Ilyas Lefrancq

Personal information
- Date of birth: 3 December 2003 (age 22)
- Height: 1.75 m (5 ft 9 in)
- Position: Midfielder

Team information
- Current team: Patro Eisden Maasmechelen
- Number: 17

Youth career
- 0000–2022: OH Leuven

Senior career*
- Years: Team / Apps / (Gls)
- 2022: OH Leuven / 1 / (0)
- 2022–2023: KV Mechelen / 0 / (0)
- 2022–2023: Jong KV Mechelen / 15 / (7)
- 2023–2025: AEK Athens B / 7 / (0)
- 2025–: Patro Eisden Maasmechelen / 12 / (0)

International career^{‡}
- 2018: Belgium U16 / 1 / (0)
- 2022: Morocco U20 / 6 / (0)

= Ilyas Lefrancq =

Moroccan footballer

Ilyas Lefrancq (إلياس ليفرانك; born 3 December 2003) is a professional footballer who plays for Challenger Pro League club Patro Eisden Maasmechelen. Born in Belgium, he is a former youth international for Morocco.

==Club career==
Lefrancq made his professional debut for OH Leuven on 3 April 2022 in the home match against Antwerp, when he was subbed on for Mathieu Maertens with ten minutes left on the clock.

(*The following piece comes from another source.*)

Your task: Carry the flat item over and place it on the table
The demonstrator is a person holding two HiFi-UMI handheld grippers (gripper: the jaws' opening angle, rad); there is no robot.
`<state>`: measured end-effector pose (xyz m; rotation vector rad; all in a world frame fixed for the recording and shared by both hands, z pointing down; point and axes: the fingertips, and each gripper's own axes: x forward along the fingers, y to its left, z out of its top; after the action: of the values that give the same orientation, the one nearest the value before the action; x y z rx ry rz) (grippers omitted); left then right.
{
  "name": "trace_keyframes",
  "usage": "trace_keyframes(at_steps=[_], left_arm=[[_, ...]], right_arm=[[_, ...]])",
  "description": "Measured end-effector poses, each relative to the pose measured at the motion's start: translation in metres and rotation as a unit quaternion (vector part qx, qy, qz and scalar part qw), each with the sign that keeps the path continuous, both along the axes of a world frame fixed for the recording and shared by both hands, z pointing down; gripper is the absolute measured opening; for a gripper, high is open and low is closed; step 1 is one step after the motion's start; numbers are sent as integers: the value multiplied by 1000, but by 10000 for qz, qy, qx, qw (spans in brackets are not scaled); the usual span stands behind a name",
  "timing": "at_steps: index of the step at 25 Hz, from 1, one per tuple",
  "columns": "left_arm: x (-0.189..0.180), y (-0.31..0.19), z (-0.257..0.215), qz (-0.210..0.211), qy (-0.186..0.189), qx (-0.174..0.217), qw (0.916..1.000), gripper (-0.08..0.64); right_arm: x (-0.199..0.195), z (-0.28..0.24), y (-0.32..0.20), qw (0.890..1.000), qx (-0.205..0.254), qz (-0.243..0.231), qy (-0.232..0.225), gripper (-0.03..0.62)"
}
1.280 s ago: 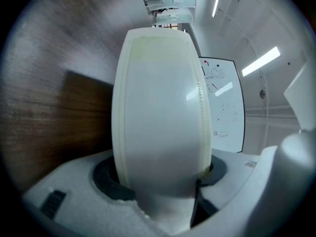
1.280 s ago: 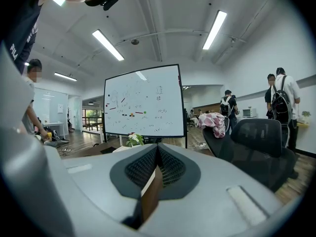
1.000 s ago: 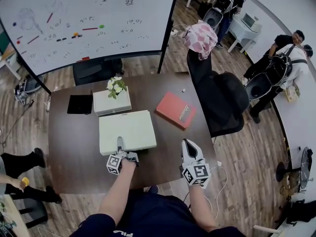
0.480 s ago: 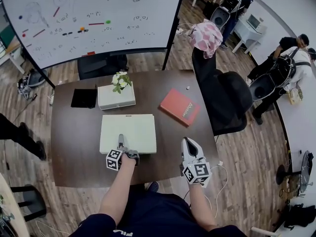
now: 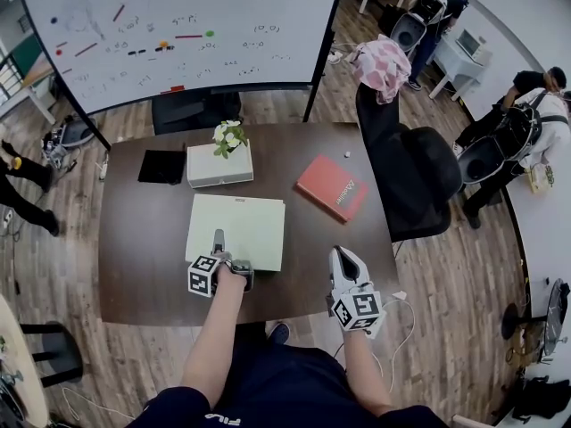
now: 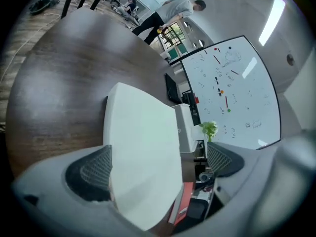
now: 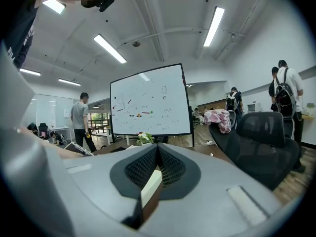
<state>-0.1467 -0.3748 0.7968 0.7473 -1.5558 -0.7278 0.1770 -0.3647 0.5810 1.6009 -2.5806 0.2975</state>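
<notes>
The flat white item (image 5: 236,230) lies on the dark brown table (image 5: 134,239), in front of me and slightly askew. My left gripper (image 5: 222,244) reaches over its near edge. In the left gripper view the item (image 6: 143,152) runs between the two pads, and my left gripper (image 6: 158,169) has its jaws opening wide, no longer pressing on it. My right gripper (image 5: 343,257) hovers over the table's near right edge with its fingers together. In the right gripper view my right gripper (image 7: 157,156) is shut and holds nothing.
A red book (image 5: 332,187) lies right of the item. Behind it stand a white box with flowers (image 5: 219,163) and a black pad (image 5: 162,166). A black office chair (image 5: 410,181) is at the table's right, a whiteboard (image 5: 178,25) beyond, people at the far right.
The white item has settled onto the table, turned slightly, with the left gripper still at its near edge. The right gripper has barely moved. A person's legs at the left have moved away.
</notes>
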Motion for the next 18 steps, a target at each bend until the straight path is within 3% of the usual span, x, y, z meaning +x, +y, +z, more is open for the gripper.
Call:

On 17 June 2022, Lefrancq signed a two-year contract with Mechelen.

On 7 September 2023, he joined AEK Athens on a three-year deal.

On 13 August 2025, Lefrancq returned to Belgium and signed with Patro Eisden Maasmechelen.

==International career==
Born in Belgium, Lefrancq is of Moroccan descent. He debuted with the Morocco U20s in a friendly 2–1 loss to the Spain U20s on 26 April 2022.